The more I read, the more I felt like
a liar, thinking I had written that article. What audacity (or schizophrenic
outbreak)! In my conjectures, there is a sore point that emergency surgeons
tend not to discuss: the follow-up and the risk of late complications in
patients with neck and airway injuries. So, I need to say how I didn't write
this article. How did I not write that thought?
Gathering the pieces of the floor,
it's no longer time to regret. It's time to transform the ideas into a
scientific article and disseminate it to the world, with the database we have.
Our number of cases (in six years) is greater than those in the Colombian
article published in The Journal of Cardiothoracic Trauma - a new journal whose
editors are the legendary Kenneth Mattox, the renowned Demetrios Demetriades and the paladin Moheb
Rashid. I sent an e-mail to editors and Rashid, one of those surgeons who is
passionate about the trenches of trauma - as I once was - who does his best for
this journal, answered me. The article is called “Factors
Associated with Early Complications of Surgical Management due to Penetrating
Laryngotracheal Trauma in Colombia”, by Mario López, Stella Martínez and
Carlos Carvajal. Stella is well known among Brazilians in the area of thoracic
surgical oncology, but, from about what I have read, she also shares her
knowledge in the field of trauma.
The work will serve as a pillar for
ours, in the statistical analysis phase, in which it evaluates, by rigid endoscopy (videolaryngotracheoscopy),
the long-term behavior (at least three months), the patients who were admitted
to the emergency room, after trauma to the larynx and trachea.

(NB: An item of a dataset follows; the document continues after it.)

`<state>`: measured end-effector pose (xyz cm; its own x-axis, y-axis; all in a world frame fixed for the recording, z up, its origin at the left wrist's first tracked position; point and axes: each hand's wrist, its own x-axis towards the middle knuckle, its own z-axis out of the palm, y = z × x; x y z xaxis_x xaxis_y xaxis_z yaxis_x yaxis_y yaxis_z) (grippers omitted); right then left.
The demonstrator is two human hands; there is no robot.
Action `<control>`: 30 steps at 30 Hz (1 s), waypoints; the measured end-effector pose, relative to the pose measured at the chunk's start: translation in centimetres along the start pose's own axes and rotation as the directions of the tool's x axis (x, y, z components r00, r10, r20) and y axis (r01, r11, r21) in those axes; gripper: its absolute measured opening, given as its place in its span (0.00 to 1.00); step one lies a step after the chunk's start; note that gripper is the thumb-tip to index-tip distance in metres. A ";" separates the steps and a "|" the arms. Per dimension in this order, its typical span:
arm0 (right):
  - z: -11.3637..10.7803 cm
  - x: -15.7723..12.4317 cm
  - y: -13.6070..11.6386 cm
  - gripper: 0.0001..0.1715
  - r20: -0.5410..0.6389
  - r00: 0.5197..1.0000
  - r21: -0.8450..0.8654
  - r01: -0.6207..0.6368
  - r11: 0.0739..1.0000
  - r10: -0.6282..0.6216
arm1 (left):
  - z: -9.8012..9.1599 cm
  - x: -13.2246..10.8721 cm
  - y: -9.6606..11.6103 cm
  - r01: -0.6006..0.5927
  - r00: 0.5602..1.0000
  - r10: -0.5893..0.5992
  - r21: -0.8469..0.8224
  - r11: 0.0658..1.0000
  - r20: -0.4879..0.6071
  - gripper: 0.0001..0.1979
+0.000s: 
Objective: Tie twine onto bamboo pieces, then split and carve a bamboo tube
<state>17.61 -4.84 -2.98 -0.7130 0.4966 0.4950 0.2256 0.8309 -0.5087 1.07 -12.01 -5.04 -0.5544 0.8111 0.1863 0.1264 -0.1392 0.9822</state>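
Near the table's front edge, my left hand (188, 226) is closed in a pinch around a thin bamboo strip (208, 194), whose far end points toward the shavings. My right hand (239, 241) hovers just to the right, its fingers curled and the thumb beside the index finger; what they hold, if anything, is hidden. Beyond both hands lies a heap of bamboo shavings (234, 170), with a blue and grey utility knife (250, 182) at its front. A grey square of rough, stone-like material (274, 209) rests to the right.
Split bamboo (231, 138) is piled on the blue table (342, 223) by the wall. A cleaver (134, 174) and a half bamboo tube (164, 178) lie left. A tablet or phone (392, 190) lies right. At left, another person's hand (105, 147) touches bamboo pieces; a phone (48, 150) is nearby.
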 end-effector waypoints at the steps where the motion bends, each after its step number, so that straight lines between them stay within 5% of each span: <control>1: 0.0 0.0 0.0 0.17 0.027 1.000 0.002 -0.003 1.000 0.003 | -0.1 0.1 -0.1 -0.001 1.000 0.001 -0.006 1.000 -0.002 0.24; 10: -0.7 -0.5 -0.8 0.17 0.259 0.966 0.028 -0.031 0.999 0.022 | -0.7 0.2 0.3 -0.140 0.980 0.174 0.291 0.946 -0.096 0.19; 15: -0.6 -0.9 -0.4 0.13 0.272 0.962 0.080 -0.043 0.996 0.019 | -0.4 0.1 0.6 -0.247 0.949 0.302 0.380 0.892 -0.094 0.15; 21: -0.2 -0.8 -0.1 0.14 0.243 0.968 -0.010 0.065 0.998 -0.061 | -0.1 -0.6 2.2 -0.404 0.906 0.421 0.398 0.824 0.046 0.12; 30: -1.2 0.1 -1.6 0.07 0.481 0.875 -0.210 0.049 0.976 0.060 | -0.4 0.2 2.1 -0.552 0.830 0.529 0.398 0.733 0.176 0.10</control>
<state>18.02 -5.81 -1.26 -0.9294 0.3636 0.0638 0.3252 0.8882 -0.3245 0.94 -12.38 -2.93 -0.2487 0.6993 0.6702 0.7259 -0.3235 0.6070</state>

As every job always leaves a room for
the next one, a kind of call, the airways group at the Galileu hospital
(SUS/SESPA/Government of Pará) dares to propose an answer to the queries of the
Colombian job, which confesses: it is important to highlight that the
limitations of this study are related to its retrospective design, a small
number of patients in a single center, and a short follow-up time. Despite
this, this study is one of the first to describe the factors associated with
early complications of penetrating laryngotracheal trauma in the literature, the factors associated with early
complications of penetrating laryngotracheal trauma.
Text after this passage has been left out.